Jeudi après-midi, une première réunion du comité d’entreprise avec le directeur du personnel de l’usine, Jos Kayaerts, n’a rien apporté de neuf : aucune concession ne sera faite avant la réunion du conseil de surveillance du groupe Volkswagen qui doit se tenir le 15 décembre. Début décembre, le premier ministre belge, Guy Verhofstadt, devrait avoir un entretien avec la direction générale de VW.


Bruxelles, à l'extérieur de l'usine Volkswagen

Depuis des semaines déjà, des rumeurs circulaient faisant état d’une suppression possible de milliers d’emplois et un climat tendu régnait au sein du personnel de l’usine. La confirmation du retrait de la production de la Golf de l’usine de Forest avait été annoncée à la radio le vendredi 17 novembre, vers 20 heures. L’équipe de l’après-midi a immédiatement réagi en cessant le travail et l’équipe de nuit a décidé de suivre le mouvement.
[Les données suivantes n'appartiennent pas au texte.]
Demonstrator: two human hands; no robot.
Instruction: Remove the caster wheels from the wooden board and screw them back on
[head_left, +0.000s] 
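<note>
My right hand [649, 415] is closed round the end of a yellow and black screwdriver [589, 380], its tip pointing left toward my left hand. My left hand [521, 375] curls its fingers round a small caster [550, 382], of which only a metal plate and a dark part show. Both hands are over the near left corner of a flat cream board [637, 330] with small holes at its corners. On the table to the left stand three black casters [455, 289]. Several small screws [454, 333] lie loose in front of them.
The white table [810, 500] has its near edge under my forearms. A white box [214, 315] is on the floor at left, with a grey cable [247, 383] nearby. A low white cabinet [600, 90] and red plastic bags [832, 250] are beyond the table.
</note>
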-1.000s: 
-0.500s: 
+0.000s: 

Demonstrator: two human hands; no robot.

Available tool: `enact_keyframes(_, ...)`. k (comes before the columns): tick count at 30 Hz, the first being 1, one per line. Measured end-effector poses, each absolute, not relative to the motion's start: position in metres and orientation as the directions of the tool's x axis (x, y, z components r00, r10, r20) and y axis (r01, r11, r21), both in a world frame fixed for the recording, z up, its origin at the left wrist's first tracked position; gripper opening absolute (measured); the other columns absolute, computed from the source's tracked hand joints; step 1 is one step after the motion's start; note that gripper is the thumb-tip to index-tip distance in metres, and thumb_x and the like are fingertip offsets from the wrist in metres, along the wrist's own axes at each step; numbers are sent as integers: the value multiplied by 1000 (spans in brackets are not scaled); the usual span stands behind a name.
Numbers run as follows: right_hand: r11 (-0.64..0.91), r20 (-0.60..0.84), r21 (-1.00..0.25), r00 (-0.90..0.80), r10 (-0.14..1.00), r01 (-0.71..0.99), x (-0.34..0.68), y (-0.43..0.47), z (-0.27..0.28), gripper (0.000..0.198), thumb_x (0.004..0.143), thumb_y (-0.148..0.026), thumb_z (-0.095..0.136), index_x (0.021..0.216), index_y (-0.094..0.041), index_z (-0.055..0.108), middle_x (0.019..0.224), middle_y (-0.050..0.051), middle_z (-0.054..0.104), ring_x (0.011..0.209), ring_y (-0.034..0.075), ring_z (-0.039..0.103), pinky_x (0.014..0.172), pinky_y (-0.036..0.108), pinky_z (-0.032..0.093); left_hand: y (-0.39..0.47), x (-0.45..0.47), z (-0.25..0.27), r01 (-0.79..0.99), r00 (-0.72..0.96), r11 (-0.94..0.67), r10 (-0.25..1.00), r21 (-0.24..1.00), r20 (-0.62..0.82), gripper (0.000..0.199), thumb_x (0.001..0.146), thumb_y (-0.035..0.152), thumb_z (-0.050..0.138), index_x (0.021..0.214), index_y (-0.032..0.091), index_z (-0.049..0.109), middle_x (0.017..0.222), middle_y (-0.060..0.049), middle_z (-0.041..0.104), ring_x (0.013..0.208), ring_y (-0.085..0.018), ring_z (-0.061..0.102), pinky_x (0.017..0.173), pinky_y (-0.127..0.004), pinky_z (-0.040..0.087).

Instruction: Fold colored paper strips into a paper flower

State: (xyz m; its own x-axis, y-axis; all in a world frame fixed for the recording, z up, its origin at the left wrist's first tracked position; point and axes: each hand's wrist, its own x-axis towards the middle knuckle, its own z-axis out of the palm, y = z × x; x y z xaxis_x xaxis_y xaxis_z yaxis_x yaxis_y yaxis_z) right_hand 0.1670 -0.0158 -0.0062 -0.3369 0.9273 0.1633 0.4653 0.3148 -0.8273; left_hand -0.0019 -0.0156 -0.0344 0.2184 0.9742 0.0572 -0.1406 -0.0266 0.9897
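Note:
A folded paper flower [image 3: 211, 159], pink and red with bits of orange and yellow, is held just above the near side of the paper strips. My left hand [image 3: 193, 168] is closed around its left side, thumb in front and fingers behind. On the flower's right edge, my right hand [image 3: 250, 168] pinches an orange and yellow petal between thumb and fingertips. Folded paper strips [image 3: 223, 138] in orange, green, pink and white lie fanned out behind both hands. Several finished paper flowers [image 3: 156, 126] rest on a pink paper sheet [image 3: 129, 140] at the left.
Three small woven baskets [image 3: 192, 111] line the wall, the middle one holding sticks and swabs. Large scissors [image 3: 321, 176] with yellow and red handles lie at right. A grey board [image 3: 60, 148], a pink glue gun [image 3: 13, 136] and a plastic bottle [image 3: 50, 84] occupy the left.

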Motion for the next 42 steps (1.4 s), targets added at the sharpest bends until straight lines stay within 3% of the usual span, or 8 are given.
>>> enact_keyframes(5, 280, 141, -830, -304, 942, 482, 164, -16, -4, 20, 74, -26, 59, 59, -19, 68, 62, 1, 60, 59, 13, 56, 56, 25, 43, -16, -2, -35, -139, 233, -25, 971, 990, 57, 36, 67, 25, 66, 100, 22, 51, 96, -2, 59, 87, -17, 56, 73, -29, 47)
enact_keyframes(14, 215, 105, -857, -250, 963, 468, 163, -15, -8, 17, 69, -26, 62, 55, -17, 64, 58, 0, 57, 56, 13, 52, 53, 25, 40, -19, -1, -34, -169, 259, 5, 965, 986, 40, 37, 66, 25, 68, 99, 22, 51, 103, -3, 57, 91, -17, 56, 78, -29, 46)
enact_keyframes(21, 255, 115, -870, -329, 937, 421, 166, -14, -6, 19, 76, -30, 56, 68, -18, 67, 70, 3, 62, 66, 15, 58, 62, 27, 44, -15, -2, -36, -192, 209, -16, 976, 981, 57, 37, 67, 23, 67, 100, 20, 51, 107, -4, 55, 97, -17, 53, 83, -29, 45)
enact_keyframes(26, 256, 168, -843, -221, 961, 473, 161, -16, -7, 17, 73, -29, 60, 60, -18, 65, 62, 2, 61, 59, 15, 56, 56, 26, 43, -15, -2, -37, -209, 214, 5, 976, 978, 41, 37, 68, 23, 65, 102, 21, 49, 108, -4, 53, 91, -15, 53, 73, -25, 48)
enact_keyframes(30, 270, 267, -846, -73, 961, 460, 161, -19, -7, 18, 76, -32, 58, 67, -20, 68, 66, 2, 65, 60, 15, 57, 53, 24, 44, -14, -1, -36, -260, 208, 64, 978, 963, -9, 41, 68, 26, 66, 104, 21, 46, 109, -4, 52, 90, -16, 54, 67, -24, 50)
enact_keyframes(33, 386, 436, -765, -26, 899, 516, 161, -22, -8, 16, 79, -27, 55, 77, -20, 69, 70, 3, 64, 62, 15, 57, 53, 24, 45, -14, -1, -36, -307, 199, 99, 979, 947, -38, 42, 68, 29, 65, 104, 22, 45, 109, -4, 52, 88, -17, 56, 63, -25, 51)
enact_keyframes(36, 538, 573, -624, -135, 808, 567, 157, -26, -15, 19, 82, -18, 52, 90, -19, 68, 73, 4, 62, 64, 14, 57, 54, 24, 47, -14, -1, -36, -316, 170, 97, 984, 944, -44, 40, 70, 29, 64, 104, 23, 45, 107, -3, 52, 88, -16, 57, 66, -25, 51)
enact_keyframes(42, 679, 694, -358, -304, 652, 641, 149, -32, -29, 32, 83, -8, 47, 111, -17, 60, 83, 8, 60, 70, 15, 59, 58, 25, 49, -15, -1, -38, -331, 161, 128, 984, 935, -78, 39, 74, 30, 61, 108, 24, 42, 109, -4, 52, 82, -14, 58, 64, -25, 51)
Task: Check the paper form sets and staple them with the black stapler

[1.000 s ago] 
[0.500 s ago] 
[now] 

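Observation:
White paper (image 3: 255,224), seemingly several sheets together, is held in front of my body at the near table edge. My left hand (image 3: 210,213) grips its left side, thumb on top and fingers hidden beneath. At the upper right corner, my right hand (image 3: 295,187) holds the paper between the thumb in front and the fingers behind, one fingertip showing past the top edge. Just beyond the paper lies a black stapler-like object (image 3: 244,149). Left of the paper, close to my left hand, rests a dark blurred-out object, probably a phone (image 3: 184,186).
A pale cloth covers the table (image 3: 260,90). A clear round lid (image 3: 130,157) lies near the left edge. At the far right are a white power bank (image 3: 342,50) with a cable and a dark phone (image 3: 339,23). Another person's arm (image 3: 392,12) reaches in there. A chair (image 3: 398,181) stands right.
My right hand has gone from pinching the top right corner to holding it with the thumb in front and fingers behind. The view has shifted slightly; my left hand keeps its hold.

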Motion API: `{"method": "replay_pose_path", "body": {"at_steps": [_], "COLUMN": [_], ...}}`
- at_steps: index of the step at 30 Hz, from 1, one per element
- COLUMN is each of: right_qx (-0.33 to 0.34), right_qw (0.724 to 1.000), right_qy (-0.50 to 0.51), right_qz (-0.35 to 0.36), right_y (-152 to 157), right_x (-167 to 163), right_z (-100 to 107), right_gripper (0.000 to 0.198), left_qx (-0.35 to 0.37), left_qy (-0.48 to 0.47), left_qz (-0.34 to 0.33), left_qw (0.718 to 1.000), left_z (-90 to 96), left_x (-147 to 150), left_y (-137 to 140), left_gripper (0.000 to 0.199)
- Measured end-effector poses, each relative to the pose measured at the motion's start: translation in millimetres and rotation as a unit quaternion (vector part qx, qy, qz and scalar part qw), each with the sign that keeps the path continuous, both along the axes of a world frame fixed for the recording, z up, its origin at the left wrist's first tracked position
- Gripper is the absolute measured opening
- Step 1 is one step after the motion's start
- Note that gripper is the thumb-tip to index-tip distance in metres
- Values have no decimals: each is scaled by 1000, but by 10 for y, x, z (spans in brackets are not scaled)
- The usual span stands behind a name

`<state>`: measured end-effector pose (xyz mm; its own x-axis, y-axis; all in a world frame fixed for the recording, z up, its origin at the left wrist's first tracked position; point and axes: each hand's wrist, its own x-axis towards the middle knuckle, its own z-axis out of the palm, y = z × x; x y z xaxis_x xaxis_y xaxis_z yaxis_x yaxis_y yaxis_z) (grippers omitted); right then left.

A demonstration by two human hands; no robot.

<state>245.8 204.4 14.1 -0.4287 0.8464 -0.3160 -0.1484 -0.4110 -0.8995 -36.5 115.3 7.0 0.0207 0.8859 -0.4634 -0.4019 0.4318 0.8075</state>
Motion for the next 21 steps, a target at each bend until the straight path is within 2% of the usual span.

Hans Spiliers qui travaille depuis très longtemps chez Volkswagen, a parlé jeudi devant l’usine aux reporters du World Socialist Web Site. « La nouvelle annoncée à la radio a été le déclic et les travailleurs ont réagi spontanément. Ce n’étaient pas les syndicats qui ont appelé à la grève. A partir de là, l’ensemble du personnel a refusé de reprendre le travail. La production de voitures est arrêtée et nous veillons à ce que les véhicules nouvellement assemblés ne sortent de l’usine. La direction a quitté les lieux et notre personnel a pris le contrôle. Voilà la situation depuis le weekend dernier. Depuis, nous avons mis sur pied des piquets de grève 24 heures sur 24 en équipes de 300 à 400 hommes et je crois qu’on est parti pour une grève très longue. »

La décision n’affecte pas seulement les 4000 salariés de VW (3500 personnes liées directement à la production et 500 employés), mais indirectement aussi au moins autant de travailleurs occupés en sous-traitance dont un grand nombre se trouvent d’ores et déjà en grève de solidarité. Les travailleurs de deux firmes sous-traitantes, Faurecia avec 130 salariés et Decoma avec une centaine de salariés, occupent présentement leurs usines.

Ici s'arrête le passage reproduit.